| Instructions to follow |
The answer is a stretch of the material below, returned exactly: the line containing "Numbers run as", the line containing "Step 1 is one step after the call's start", and all lines between.

| Exercise data |

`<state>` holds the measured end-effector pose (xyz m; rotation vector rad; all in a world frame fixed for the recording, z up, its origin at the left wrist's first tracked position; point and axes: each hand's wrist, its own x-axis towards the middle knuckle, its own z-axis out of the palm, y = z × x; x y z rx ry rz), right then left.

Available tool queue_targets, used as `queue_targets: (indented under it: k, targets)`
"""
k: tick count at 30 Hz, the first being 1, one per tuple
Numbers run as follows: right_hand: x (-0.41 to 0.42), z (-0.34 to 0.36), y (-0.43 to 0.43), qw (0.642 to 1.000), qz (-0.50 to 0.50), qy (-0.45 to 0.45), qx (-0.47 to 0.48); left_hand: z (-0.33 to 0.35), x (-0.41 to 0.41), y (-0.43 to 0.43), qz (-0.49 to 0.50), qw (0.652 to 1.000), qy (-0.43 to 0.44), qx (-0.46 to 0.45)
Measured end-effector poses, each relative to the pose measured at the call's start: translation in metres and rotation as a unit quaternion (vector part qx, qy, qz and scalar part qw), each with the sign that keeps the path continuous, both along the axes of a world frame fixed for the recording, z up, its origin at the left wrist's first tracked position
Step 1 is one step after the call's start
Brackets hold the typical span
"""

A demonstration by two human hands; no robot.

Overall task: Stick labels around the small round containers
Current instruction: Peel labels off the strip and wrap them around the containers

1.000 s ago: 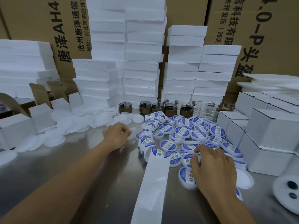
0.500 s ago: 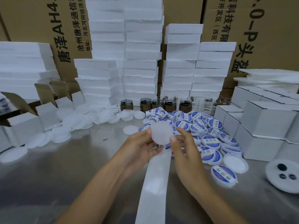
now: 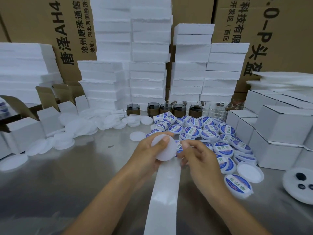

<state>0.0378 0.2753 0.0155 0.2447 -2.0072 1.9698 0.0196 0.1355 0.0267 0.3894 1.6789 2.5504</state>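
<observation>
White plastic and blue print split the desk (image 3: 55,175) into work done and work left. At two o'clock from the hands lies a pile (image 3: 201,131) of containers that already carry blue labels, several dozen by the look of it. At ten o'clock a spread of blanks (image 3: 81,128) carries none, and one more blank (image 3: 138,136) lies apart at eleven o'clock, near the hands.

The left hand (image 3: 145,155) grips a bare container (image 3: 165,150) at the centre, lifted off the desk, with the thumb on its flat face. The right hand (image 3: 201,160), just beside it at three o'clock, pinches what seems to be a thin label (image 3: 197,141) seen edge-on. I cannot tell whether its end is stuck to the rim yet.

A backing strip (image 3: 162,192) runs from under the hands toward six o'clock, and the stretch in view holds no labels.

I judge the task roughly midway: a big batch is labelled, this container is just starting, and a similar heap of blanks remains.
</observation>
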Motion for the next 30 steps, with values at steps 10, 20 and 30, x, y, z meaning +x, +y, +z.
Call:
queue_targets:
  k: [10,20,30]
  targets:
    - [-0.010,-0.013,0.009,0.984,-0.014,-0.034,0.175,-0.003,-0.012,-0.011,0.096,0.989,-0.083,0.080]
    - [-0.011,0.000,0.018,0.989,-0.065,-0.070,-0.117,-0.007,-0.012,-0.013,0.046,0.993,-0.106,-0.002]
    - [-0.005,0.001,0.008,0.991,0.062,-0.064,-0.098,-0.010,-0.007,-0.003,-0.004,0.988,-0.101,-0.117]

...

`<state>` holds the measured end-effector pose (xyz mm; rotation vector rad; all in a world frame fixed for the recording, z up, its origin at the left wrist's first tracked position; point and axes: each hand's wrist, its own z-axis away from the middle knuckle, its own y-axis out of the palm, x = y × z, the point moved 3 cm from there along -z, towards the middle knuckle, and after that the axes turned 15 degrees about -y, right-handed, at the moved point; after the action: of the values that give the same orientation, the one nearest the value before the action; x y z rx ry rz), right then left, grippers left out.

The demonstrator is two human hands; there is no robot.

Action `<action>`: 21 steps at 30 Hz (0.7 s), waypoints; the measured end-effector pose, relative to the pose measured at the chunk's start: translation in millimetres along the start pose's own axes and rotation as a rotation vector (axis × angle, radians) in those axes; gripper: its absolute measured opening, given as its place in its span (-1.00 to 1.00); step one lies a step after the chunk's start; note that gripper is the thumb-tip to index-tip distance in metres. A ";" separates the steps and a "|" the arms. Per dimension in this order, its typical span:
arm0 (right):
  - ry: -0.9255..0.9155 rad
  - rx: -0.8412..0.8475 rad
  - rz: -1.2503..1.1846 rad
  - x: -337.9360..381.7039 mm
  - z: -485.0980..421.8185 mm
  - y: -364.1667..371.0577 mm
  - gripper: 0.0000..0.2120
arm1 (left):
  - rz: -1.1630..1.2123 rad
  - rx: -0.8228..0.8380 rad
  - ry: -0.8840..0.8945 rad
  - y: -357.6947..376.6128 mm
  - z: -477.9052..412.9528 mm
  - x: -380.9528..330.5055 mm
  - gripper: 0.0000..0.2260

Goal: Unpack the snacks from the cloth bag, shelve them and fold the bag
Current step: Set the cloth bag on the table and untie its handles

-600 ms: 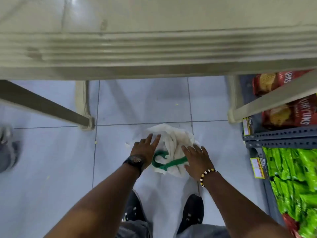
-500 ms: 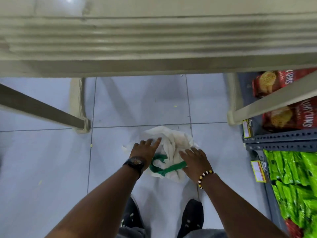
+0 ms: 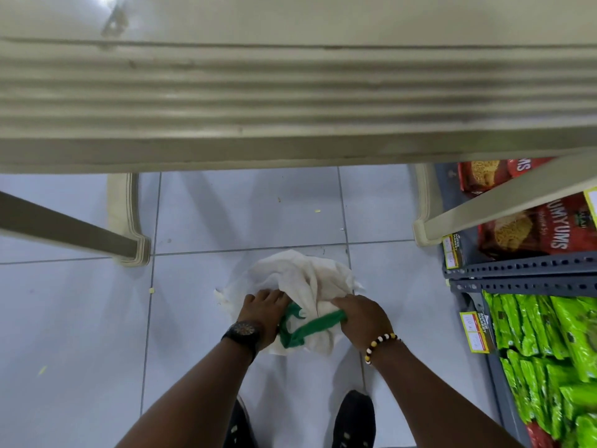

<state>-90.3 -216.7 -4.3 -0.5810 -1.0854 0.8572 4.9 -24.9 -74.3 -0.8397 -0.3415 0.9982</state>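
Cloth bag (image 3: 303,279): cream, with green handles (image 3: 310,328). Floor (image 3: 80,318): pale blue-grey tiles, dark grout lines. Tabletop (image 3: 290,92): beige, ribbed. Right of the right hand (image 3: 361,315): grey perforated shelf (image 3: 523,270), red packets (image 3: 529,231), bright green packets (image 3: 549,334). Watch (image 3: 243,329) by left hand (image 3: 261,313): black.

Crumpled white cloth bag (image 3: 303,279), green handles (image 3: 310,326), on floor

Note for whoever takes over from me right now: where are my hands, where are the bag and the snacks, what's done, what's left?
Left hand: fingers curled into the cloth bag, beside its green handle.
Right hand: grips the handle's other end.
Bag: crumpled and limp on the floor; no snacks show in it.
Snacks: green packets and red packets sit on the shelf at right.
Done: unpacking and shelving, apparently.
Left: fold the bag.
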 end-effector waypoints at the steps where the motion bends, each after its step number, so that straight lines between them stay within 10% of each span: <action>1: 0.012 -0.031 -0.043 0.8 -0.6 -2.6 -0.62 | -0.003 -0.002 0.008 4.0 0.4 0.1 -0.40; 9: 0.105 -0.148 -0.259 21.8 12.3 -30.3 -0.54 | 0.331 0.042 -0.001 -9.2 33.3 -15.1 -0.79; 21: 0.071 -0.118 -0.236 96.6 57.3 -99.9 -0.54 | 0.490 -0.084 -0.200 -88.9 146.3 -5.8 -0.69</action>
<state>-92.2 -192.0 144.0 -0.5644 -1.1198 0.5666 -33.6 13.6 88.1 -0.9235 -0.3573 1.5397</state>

| Solution below |
Numbers run as follows: right_hand: x (-0.41 to 0.42), z (-0.34 to 0.36), y (-0.43 to 0.43), qw (0.642 to 1.000), qz (-0.50 to 0.50), qy (-0.45 to 0.45), qx (-0.47 to 0.48); left_hand: z (-0.33 to 0.35), x (-0.41 to 0.41), y (-0.43 to 0.43), qz (-0.49 to 0.50), qw (0.652 to 1.000), qy (-0.43 to 0.44), qx (-0.46 to 0.45)
Measured end-effector poses, each relative to the pose measured at the call's start: translation in metres and rotation as a unit quaternion (vector part qx, qy, qz and scalar part qw), each with the sign that keeps the path continuous, both along the axes of a world frame fixed for the recording, z up, its origin at the left wrist's first tracked position
Step 1 is one step after the call's start

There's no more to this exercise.